# Collected material

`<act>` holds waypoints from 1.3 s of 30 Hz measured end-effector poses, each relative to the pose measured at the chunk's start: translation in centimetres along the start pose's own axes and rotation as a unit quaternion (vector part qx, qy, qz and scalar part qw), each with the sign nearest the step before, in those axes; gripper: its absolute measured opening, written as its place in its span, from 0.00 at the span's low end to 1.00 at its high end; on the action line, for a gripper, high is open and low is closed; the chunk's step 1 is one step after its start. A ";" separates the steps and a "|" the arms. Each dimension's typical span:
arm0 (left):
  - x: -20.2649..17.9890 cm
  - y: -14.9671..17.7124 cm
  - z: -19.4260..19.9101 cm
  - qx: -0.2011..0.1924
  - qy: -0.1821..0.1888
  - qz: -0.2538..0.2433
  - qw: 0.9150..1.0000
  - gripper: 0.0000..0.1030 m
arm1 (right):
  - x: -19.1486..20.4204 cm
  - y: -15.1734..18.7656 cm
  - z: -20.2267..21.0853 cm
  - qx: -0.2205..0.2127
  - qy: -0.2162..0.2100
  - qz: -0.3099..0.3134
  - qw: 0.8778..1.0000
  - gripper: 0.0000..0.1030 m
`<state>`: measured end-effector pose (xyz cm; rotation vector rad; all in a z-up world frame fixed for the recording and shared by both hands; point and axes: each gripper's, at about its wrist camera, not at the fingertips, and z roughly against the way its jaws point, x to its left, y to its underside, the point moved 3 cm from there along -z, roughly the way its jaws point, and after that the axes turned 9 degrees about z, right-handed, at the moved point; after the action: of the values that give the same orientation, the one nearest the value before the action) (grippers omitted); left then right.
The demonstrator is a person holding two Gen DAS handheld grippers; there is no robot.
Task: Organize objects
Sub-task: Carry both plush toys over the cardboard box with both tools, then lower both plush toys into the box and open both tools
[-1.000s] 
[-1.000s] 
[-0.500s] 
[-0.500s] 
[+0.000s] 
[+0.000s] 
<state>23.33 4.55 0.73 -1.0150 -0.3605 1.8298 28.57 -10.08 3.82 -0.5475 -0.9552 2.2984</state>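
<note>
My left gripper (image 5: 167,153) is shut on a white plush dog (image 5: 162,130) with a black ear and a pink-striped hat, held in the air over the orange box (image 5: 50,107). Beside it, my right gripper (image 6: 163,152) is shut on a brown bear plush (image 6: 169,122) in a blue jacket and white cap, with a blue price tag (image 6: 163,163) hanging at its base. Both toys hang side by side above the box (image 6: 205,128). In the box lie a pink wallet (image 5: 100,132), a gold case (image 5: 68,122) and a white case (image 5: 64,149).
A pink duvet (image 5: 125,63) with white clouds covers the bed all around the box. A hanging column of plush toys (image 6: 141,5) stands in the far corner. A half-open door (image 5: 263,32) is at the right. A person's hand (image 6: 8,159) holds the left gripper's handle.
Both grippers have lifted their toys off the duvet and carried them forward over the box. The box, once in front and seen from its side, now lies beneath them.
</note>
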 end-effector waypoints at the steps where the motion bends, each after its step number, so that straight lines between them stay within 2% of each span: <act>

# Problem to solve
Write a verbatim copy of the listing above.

# Answer section
`<act>` holds waypoints from 1.3 s of 30 Hz measured end-effector poses, each relative to the pose measured at the chunk's start: translation in centimetres along the start pose's own axes and rotation as a unit quaternion (vector part qx, qy, qz and scalar part qw), each with the sign nearest the step before, in those axes; gripper: its absolute measured opening, written as its place in its span, from 0.00 at the span's low end to 1.00 at its high end; on the action line, for a gripper, high is open and low is closed; the chunk's step 1 is one step after its start. A ";" separates the steps and a "|" the arms. Each dimension's typical span:
arm0 (left):
  - x: -20.2649..17.9890 cm
  - y: -14.9671..17.7124 cm
  - z: -19.4260..19.9101 cm
  - qx: -0.2011..0.1924
  - qy: -0.1821..0.1888
  - qz: -0.2538..0.2433
  - qw: 0.9150..1.0000
  - gripper: 0.0000..0.1030 m
arm1 (right):
  - x: -19.1486..20.4204 cm
  - y: -15.1734..18.7656 cm
  - z: -20.2267..21.0853 cm
  - qx: -0.2205..0.2127
  - qy: -0.2162..0.2100
  - qz: -0.3099..0.3134
  - qw: 0.8778..1.0000
  - gripper: 0.0000..0.1030 m
`<state>`: measured end-effector pose (xyz cm; rotation vector rad; all in a z-up world frame fixed for the recording and shared by both hands; point and axes: each gripper's, at about its wrist camera, not at the fingertips, and z roughly against the way its jaws point, x to its left, y to its underside, the point moved 3 cm from there along -z, roughly the way its jaws point, and after that the axes turned 9 degrees about z, right-handed, at the moved point; after the action: of the values that give the same orientation, the one nearest the value before the action) (grippers omitted); left then right.
The demonstrator is a person holding two Gen DAS handheld grippers; there is no robot.
Task: Organize objects
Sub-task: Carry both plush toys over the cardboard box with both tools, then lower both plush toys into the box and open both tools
[-1.000s] 
[-1.000s] 
[-0.500s] 
[-0.500s] 
[+0.000s] 
[+0.000s] 
<state>23.33 4.55 0.73 -1.0150 -0.3605 1.8298 28.57 -10.08 3.82 -0.5475 -0.9552 2.2984</state>
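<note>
My left gripper (image 5: 167,153) is shut on a white plush dog (image 5: 162,130) with a black ear and a pink-striped hat, held in the air over the orange box (image 5: 50,107). Beside it, my right gripper (image 6: 163,152) is shut on a brown bear plush (image 6: 169,122) in a blue jacket and white cap, with a blue price tag (image 6: 163,163) hanging at its base. Both toys hang side by side above the box (image 6: 205,128). In the box lie a pink wallet (image 5: 100,132), a gold case (image 5: 68,122) and a white case (image 5: 64,149).
A pink duvet (image 5: 125,63) with white clouds covers the bed all around the box. A hanging column of plush toys (image 6: 141,5) stands in the far corner. A half-open door (image 5: 263,32) is at the right. A person's hand (image 6: 8,159) holds the left gripper's handle.
Both grippers have lifted their toys off the duvet and carried them forward over the box. The box, once in front and seen from its side, now lies beneath them.
</note>
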 end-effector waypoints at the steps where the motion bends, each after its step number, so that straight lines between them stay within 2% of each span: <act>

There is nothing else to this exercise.